Railroad Protective Liability

 

Railroad Protective Liability (RRP) insurance is required of contractors who perform work on or around (within 50 ft) of railroad tracks, railroad right-of-way or owned railroad property. 
 

​The coverage is project specific and covers bodily injury and property damage arising from acts or omissions relating to job-site operations being performed by the designated contractor.

Railroad Protective Liability is a widely needed yet understood. Below is a commonly referenced article to help us explain Railroad Protective Liability to you.
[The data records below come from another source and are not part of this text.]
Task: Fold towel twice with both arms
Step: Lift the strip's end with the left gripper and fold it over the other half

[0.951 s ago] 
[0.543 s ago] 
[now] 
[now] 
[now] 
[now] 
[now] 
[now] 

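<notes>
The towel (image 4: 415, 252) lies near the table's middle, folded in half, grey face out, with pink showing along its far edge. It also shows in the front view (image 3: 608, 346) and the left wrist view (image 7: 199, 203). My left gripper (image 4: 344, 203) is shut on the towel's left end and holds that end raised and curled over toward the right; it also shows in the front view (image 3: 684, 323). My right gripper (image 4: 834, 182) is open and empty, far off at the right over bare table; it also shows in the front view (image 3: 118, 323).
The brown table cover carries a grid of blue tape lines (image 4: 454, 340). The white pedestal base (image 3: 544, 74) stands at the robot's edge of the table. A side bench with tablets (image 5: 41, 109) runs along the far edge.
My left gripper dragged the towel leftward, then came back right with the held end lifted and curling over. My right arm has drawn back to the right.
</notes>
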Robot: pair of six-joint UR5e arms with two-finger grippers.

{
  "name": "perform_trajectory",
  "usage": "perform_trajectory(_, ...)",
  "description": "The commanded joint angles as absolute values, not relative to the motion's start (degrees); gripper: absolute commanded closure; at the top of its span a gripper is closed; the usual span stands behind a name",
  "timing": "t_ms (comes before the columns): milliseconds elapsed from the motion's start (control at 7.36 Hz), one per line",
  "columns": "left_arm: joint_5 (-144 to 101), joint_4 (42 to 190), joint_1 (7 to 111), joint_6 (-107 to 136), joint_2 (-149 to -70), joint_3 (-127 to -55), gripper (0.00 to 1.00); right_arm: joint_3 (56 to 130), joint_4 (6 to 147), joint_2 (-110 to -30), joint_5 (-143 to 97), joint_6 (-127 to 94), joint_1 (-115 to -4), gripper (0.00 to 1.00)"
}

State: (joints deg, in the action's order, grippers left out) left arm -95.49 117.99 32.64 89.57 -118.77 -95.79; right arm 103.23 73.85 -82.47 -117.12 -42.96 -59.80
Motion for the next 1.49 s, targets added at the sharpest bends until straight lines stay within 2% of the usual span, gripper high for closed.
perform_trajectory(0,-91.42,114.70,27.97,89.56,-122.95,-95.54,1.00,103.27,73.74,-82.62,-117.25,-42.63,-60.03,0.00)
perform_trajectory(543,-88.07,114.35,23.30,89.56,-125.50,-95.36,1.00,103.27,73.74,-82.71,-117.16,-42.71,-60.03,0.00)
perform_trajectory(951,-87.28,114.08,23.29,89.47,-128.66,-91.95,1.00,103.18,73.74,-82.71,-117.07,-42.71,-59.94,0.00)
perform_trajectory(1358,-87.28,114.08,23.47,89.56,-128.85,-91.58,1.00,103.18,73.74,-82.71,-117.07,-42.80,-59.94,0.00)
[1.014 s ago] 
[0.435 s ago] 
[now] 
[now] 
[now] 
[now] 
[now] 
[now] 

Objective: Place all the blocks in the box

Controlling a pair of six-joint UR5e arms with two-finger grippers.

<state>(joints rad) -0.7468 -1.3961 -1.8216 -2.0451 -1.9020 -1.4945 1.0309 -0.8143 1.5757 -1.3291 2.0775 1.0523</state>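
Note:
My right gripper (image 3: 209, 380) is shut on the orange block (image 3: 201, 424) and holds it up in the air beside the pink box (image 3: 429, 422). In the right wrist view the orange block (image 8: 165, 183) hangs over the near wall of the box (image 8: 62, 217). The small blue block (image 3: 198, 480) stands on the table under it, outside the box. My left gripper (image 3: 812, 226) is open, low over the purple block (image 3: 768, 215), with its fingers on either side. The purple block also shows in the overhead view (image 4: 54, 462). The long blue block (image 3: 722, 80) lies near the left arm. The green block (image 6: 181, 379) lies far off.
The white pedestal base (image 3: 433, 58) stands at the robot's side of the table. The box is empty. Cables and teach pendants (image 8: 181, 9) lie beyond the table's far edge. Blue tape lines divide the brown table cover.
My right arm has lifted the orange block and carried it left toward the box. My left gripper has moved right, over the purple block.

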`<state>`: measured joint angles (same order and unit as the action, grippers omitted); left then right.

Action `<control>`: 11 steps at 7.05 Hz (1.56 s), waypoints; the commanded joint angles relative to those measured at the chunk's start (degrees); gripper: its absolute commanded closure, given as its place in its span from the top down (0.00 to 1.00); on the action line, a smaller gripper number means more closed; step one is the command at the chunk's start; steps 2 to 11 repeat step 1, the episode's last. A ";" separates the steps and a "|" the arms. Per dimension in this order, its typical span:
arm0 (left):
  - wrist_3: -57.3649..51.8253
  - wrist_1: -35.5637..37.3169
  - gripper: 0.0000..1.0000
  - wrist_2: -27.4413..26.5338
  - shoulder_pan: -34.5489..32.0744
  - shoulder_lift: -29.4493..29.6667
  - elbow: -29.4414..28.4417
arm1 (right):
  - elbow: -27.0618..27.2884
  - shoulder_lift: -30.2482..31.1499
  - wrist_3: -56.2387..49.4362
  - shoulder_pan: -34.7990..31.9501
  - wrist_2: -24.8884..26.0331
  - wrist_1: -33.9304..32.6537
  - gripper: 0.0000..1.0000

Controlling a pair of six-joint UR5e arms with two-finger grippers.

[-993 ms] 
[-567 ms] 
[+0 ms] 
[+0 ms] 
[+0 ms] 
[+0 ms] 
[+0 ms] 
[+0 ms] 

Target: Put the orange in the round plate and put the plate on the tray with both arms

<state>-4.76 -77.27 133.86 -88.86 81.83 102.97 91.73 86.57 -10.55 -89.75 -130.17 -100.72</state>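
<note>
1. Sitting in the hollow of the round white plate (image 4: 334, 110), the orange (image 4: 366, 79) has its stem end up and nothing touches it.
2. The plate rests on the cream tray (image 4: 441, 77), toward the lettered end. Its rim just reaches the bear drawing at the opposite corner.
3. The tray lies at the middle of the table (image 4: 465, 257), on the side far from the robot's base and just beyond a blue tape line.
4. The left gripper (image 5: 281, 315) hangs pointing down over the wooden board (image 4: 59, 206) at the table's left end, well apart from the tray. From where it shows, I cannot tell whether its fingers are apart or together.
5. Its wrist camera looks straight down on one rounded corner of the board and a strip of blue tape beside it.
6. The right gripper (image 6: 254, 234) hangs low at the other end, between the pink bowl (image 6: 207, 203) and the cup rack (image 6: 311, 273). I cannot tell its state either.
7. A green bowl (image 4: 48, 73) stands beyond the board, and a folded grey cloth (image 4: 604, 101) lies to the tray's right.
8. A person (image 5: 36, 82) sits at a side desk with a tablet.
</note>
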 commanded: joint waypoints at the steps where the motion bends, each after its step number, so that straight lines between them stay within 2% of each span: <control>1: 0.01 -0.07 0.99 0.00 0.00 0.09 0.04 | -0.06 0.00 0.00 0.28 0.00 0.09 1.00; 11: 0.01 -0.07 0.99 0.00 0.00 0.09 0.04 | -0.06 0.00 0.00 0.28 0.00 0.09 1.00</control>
Though it was written in 1994, it is still very relevant today. 

​Railroad Protective Liability Insurance:
A Review

  • Reprint:             From an April, 1994 article of NRC News (updated February, ‘99)

  • Published by:     Railway Track & Structures Magazine

  • Written by:        David E. Armstrong, Principal,      Commercial Insurance Associates, Inc.
     

For years, Railroad Protective Liability (RRP) insurance has been imposed on contractors by railroads.  But exactly why?  Just what does this commonly referred to, but seldom understood liability insurance do, and whom does it protect?  Here are some answers to these and other questions.

RRP covers the contractor for his work for the railroad – right?

 

Sorry, no.  In fact, the RRP policy does not protect the contractor at all – it protects only the railroad, since only the railroad is the “named insured” on the policy.  It also states that the railroad is protected for acts or omissions arising out of the “work” at the “job location”.  The “work” (including the contractor performing the work), and “job location” are specifically designated on the policy.

 
What if the contractor gets sued?

 

The RRP is not a replacement for liability insurance for contractors.  Every independent railroad contractor should have a Commercial General Liability (CGL) insurance policy with endorsements that delete any restrictions for indemnity or work performed within 50 feet of the railroad or railroad property.  It is not unusual for both the contractor and the railroad to be named in a suit from an injured third party, if the injury or damage arises from the contractor’s work at the job location.  The same suit might allege that the contractor was negligent in the way he performed his work, and that the railroad was negligent in supervising the work of its independent contractor.  In this case, the contractor’s CGL policy should defend the contractor, and the RRP policy will defend the railroad.

 

Do railroads have any insurance other than RRP?

 

Yes.  Every operating railroad has some form of operating liability insurance protection.  The RRP only protects the railroad from liability associated with specific work (including specific contractor), at a specific job location.

The RRP policy does not provide coverage for any liability that is not somehow connected with the work at the job that is being performed, and is so designated on the RRP policy.  Linking the contractor, work and job location in the RRP policy makes it quite clear that it is the project-specific and not just a premises-and-operations policy for the railroad.

So, if the contractor has insurance and the railroad has insurance, why do they need the RRP policy?

 

Railroads must make important decisions about how they manage their independent contractor risk.  They can insure it under their own insurance policies, but that may drive up the cost of the railroad’s own liability insurance.  Also, they may have very high deductibles or retentions that may impose heavy financial obligations upon them in the event of a claim, particularly if it involves a contractor on their property.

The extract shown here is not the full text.